WORK INSTRUCTIONS :: In the reply, include exactly the lines of the entries below from the first to the line with "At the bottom", that line included.

[Stored data entries]
_____

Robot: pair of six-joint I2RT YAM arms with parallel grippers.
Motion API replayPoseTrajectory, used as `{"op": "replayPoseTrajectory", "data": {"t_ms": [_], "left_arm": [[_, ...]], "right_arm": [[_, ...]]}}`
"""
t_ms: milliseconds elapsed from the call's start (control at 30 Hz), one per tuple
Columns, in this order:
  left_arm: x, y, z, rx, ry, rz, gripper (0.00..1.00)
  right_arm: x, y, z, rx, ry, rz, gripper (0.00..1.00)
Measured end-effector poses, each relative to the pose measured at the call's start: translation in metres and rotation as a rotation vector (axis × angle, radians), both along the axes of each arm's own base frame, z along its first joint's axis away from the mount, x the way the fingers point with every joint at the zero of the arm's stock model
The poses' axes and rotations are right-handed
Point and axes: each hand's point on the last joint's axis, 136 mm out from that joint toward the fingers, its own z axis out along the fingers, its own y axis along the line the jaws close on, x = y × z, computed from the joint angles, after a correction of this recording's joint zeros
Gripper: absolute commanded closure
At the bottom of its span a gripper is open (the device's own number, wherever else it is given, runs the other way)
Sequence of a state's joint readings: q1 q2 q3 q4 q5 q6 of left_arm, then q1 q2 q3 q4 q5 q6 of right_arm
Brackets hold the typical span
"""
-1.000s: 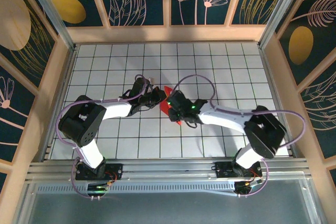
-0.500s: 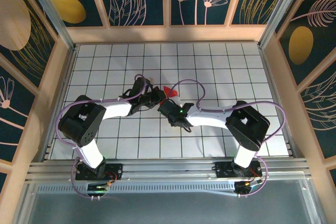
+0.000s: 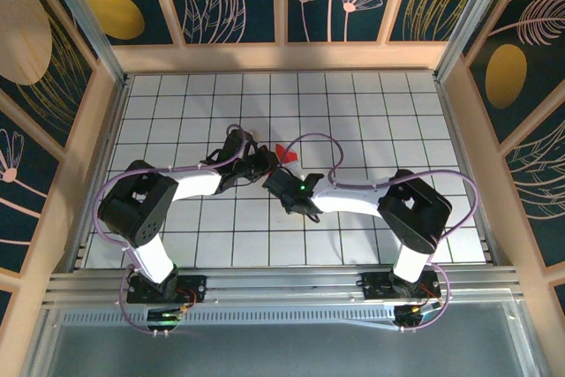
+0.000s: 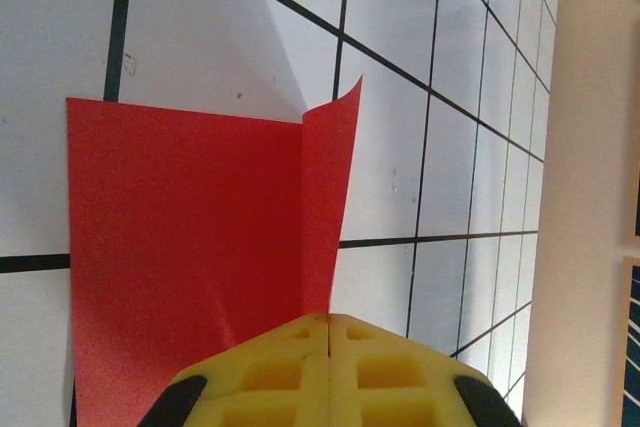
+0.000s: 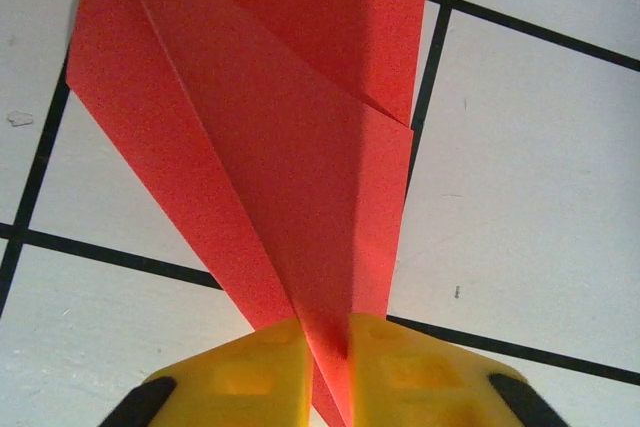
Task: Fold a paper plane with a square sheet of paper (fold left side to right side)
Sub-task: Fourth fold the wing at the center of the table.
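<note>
Left gripper (image 4: 328, 339) clenched on the red paper sheet (image 4: 190, 247), yellow fingers (image 4: 260, 377) pressed tight together with the sheet's crease running in between them. Right gripper (image 5: 325, 342) likewise grasping that sheet, pinching a narrow end where layered folded flaps taper together.

From above, both grippers meeting near the middle of the gridded table (image 3: 371, 121): left one reaching in from the left, right one from the near right, nearly touching. Sheet held between them, with a small red piece showing just past the far side of the right gripper.

In the left wrist view, a narrow flap lifted along a fold, corner curled, casting a shadow on the tiles; wider part lying over the white grid.
</note>
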State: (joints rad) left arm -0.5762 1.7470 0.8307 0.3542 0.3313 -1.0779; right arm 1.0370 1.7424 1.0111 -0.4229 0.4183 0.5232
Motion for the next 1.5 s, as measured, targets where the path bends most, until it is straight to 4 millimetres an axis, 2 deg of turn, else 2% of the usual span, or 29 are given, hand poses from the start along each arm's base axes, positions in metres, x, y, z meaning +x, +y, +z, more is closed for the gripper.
{"op": "replayPoseTrajectory", "data": {"t_ms": [200,300,400,467,600,767,867,933,1233,1500], "left_arm": [[-0.001,0.0,-0.001,0.004,0.002,-0.002,1.0],[-0.001,0.001,-0.002,0.01,0.002,-0.004,0.92],[-0.003,0.002,0.0,0.023,-0.003,-0.012,0.78],[-0.003,0.004,0.008,0.024,-0.022,-0.017,0.66],[0.001,0.014,0.033,0.017,-0.075,-0.01,0.51],[0.01,0.043,0.062,0.019,-0.143,0.045,0.46],[0.008,0.056,0.067,0.035,-0.161,0.062,0.46],[0.004,0.057,0.063,0.047,-0.157,0.049,0.47],[-0.027,0.054,0.02,0.066,-0.051,-0.046,0.5],[-0.05,0.03,0.001,0.068,0.002,-0.141,0.51]], "right_arm": [[-0.001,-0.001,-0.005,-0.012,0.008,0.0,0.98],[-0.001,0.0,-0.005,-0.008,0.01,0.002,1.0],[-0.001,0.001,-0.005,-0.005,0.013,0.004,1.0],[-0.003,0.002,-0.006,-0.002,0.021,0.009,1.0],[-0.005,0.006,-0.009,0.025,0.047,0.039,1.0],[-0.009,0.004,-0.009,0.143,0.136,0.076,1.0],[-0.008,0.001,-0.005,0.248,0.188,0.083,1.0],[-0.008,-0.001,-0.003,0.32,0.213,0.089,1.0],[-0.02,-0.006,-0.005,0.547,0.337,0.159,1.0],[-0.026,-0.003,-0.001,0.674,0.393,0.198,1.0]]}}
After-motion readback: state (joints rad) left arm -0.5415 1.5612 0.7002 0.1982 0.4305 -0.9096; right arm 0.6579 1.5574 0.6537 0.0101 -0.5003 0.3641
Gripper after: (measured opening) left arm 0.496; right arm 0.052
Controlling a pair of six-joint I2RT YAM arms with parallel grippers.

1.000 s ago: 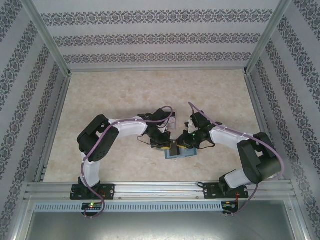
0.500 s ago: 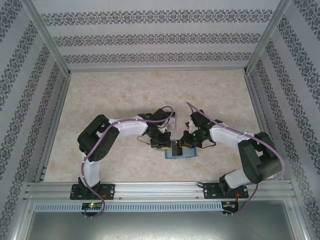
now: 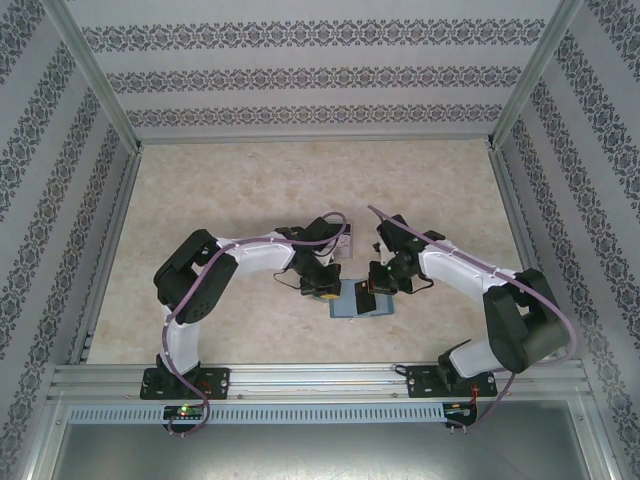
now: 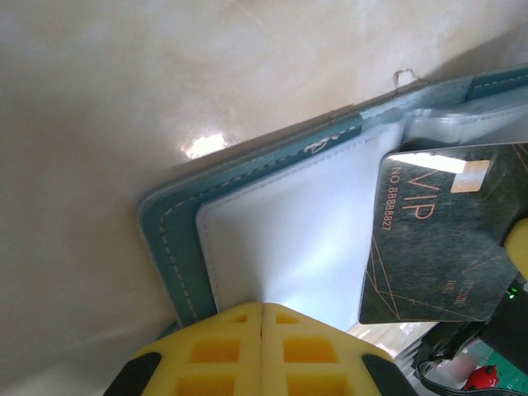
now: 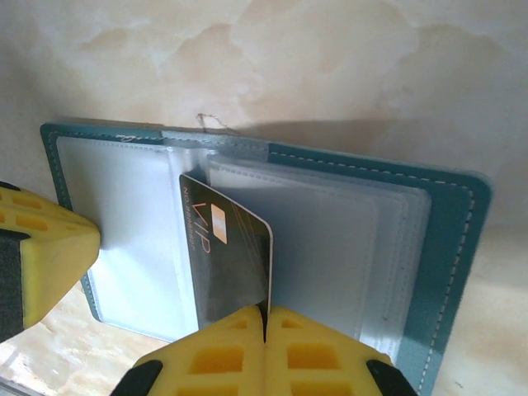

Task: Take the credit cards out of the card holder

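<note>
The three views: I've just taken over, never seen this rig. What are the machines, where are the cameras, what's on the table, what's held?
Two robot arms, bolted at the near edge of a table. The top view looks down from behind them; the other two cameras ride on the wrists. An open teal card holder lies on the table. The left gripper is shut, tips on its clear page, apparently pinning it. The right gripper is shut on a dark card lettered VIP.

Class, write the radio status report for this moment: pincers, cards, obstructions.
Left pincer shut at edge of card holder. Right pincer shut on dark VIP card, tilted over open holder. Nothing blocking.
</note>
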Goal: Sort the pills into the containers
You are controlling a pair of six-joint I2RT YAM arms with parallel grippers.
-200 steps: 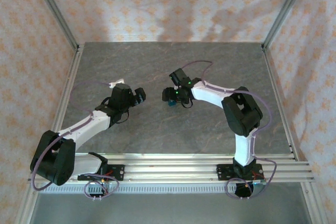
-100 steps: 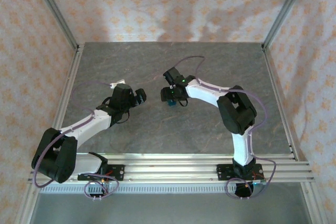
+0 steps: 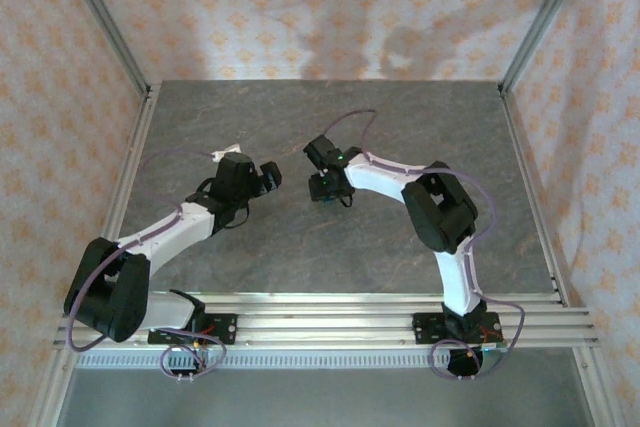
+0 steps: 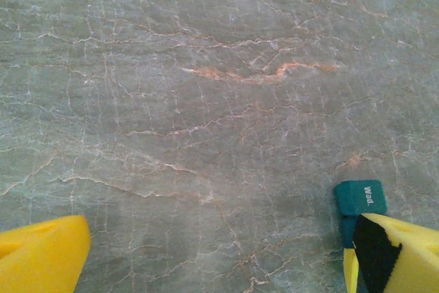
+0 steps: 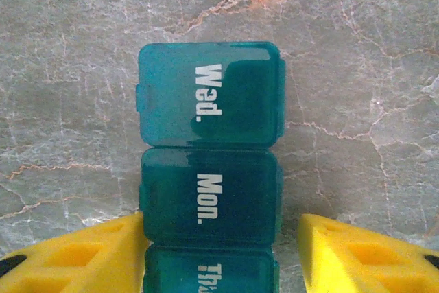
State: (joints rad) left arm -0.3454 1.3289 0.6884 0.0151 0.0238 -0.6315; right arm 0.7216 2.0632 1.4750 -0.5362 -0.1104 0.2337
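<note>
R claw (image 5: 221, 245) gaping, straddling pill box (image 5: 210, 142): 1 finger (image 5: 103, 252) touching side, other apart. L claw (image 4: 216, 259) gaping wide, box sitting beside tip. Lids (image 5: 210, 94) looking shut; sorting prob. all remaining.

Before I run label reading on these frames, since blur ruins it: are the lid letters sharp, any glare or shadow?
Right wrist: pill box lettering Wed. and Mon. sharp, sheen on the Wed. lid, lowest label cut by the frame edge. Left wrist: its label small and soft. Top external: even light, soft shadows on the back wall, labels too small to read.
</note>
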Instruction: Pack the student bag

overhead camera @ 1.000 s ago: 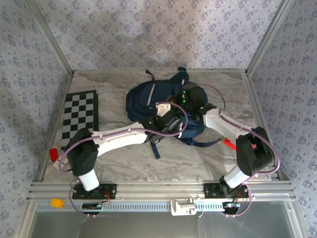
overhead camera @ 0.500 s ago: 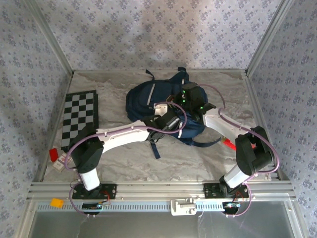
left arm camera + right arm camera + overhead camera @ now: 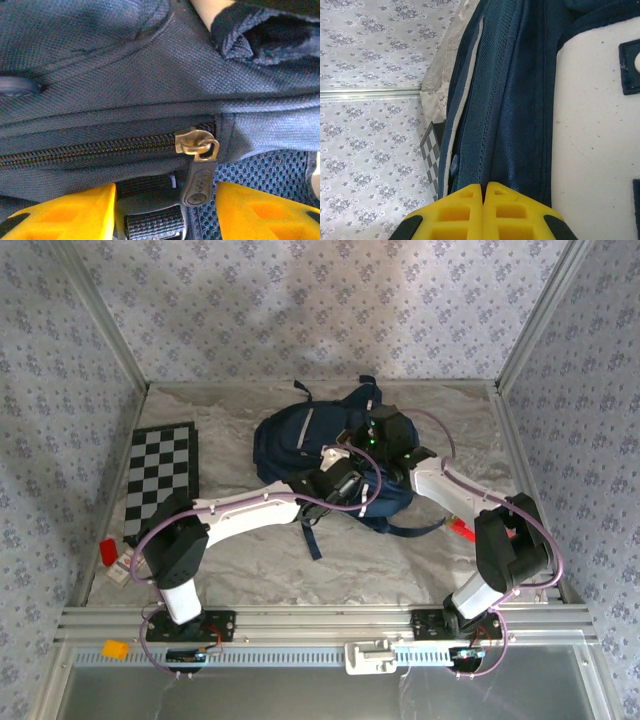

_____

ANSWER BOX ::
Robot: pair of six-joint I2RT YAM arms with parallel grippers.
Motion API replayPoseTrajectory, used as `{"op": "replayPoseTrajectory", "data": {"t_ms": [_], "left_arm": [[_, ...]], "right_arm": [[_, ...]]}}`
"""
t_ms: milliseconds elapsed from the call's start (control at 30 Hz), one per tuple
Columns, in this order:
  left_arm: x, y, z, rx, ry, rz, gripper (0.00..1.00)
  right_arm: x, y, z, rx, ry, rz, gripper (0.00..1.00)
Measured end-effector poses, each relative to the pose measured at the call's start: translation in metres and rotation as a rotation vector (axis × angle, radians), both along the axes of each arm's own base frame, z along its first joint's axis away from the mount, x the way the fingers point with every joint at the zero of the arm's stock model
The poses' axes and rotations are right-handed
Point and axes: each hand's point on the last joint's axis, 136 mm out from that joint toward the fingers, its own z axis out along the fingers, its own y axis along the line the jaws close on, x = y × z, computed from the joint angles, after a correction of this recording's joint zeros
Gripper: absolute commanded closure
At the bottom of its span a gripper is open (the device's own number, wherever else it is given, runs the other way)

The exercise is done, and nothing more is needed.